Carol Clover and Carol Christ sitting next to each other smiling

Professor Emerita Carol Clover (left) and Chancellor Carol Christ first met at UC Berkeley in 1970. (UC Berkeley photo by Brittany Hosea-Small)

Read a transcript of Fiat Vox episode #80: “Chancellor Carol Christ: ‘I always felt like a pioneer.'”

Intro: This is Fiat Vox , a Berkeley News podcast. I’m Anne Brice. While Fiat Vox is on summer break, we have been revisiting some of our favorite episodes. Today’s episode, originally released in April 2019, is a conversation between UC Berkeley Chancellor Carol Christ and Professor Emerita Carol Clover. OK, here’s the episode.

[Music: “Spunk Lit” by Blue Dot Sessions]

Narration: I recently sat down with UC Berkeley Chancellor Carol Christ and her longtime friend and colleague Carol Clover, a professor emerita in the Departments of Scandinavian Studies and Film Studies. They first met at UC Berkeley in 1970.

In this conversation, they discuss what it was like for women in the academy 50 years ago and how it’s changed, what makes a strong leader — and offer advice to the next generation of Berkeley women.

Anne Brice: Chancellor Christ, why did you want to have a conversation with professor Clover?

Carol Christ smiling outside in 1994

Carol Christ in 1994. Christ served as UC Berkeley’s executive vice chancellor and provost from 1994 until 2000. When Christ joined the faculty at UC Berkeley in 1970 as an assistant professor in the English department, she was the fourth woman to join the department, which had 84 faculty members at the time. (UC Berkeley photo by Jane Scherr)

Carol Christ: Carol and I have known each other for almost as long as I’ve been at Berkeley. So, it’s almost 50 years that we’ve known each other. We have careers where there are many parallels, but also some different paths that we took.
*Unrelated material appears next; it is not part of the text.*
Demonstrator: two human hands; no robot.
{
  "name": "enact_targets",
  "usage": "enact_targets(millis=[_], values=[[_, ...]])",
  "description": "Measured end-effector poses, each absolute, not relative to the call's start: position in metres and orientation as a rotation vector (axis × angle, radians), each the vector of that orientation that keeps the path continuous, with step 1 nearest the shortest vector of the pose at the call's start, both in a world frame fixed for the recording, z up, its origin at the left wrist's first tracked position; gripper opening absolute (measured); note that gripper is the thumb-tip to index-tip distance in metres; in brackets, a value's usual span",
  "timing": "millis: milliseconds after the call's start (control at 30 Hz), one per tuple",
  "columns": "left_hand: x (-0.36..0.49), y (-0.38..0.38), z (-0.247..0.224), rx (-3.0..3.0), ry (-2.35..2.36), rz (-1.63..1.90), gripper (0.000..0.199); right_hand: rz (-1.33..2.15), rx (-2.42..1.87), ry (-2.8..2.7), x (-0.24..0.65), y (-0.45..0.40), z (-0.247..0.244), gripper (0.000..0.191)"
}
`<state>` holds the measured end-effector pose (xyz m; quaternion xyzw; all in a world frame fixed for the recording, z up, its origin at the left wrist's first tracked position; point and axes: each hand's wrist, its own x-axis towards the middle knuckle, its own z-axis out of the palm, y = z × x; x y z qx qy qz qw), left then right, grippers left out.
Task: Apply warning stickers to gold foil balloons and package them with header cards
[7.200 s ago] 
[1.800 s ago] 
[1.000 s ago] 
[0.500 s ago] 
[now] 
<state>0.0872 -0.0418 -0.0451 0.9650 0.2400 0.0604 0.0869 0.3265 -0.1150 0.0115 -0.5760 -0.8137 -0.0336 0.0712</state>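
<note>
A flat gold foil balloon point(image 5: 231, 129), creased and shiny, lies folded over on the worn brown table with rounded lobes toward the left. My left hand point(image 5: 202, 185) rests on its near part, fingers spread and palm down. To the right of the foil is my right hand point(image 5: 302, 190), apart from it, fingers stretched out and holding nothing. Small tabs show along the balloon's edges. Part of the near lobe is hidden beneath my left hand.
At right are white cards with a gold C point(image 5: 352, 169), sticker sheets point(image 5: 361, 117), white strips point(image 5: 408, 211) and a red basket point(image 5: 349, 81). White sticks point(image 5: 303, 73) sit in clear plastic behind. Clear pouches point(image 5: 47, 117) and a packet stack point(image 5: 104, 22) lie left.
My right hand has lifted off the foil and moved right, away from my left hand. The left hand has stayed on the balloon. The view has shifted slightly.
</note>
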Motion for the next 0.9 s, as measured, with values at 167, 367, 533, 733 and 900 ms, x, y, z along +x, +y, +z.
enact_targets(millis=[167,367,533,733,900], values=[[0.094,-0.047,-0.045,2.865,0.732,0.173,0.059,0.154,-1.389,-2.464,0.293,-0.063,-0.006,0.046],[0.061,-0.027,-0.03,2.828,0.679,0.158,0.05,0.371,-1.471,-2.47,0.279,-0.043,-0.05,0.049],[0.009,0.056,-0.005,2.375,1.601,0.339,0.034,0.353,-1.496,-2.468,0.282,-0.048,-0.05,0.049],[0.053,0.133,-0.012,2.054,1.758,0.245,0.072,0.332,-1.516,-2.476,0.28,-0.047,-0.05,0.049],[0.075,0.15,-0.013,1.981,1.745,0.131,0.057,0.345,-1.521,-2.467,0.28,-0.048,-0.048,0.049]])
I first came to campus as an assistant professor in 1970 in the English department. So, I guess I met Carol shortly after I came to campus. With the exception of the time I spent as president of Smith College from 2002 to 2013, I’ve been here for my whole career.

Carol Clover: I first came to campus as an undergraduate in 1960. I got my B.A., M.A. and then my Ph.D. here. Then, my first job was at Harvard. So, I went there in 1971 and came back as soon as possible in 1977. Then I had to go back and finish up a year at Harvard, but then I came back to Berkeley for good in 1979.

Anne Brice: When you both first got to Berkeley, what was it like for women on campus?

Carol Clover: I came as an undergraduate. And there were other women undergraduate students. What was hard was actually having two children by the time I was a junior and also being a single mother at the age of 25. So, I did all of my work with children. That was really hard.

Carol Clover sitting in a library in 1967 during a graduate seminar

Carol Clover sits in a library at a graduate seminar at UC Berkeley in 1967. She earned her B.A., M.A. and Ph.D. from UC Berkeley. (Photo courtesy of Carol Clover)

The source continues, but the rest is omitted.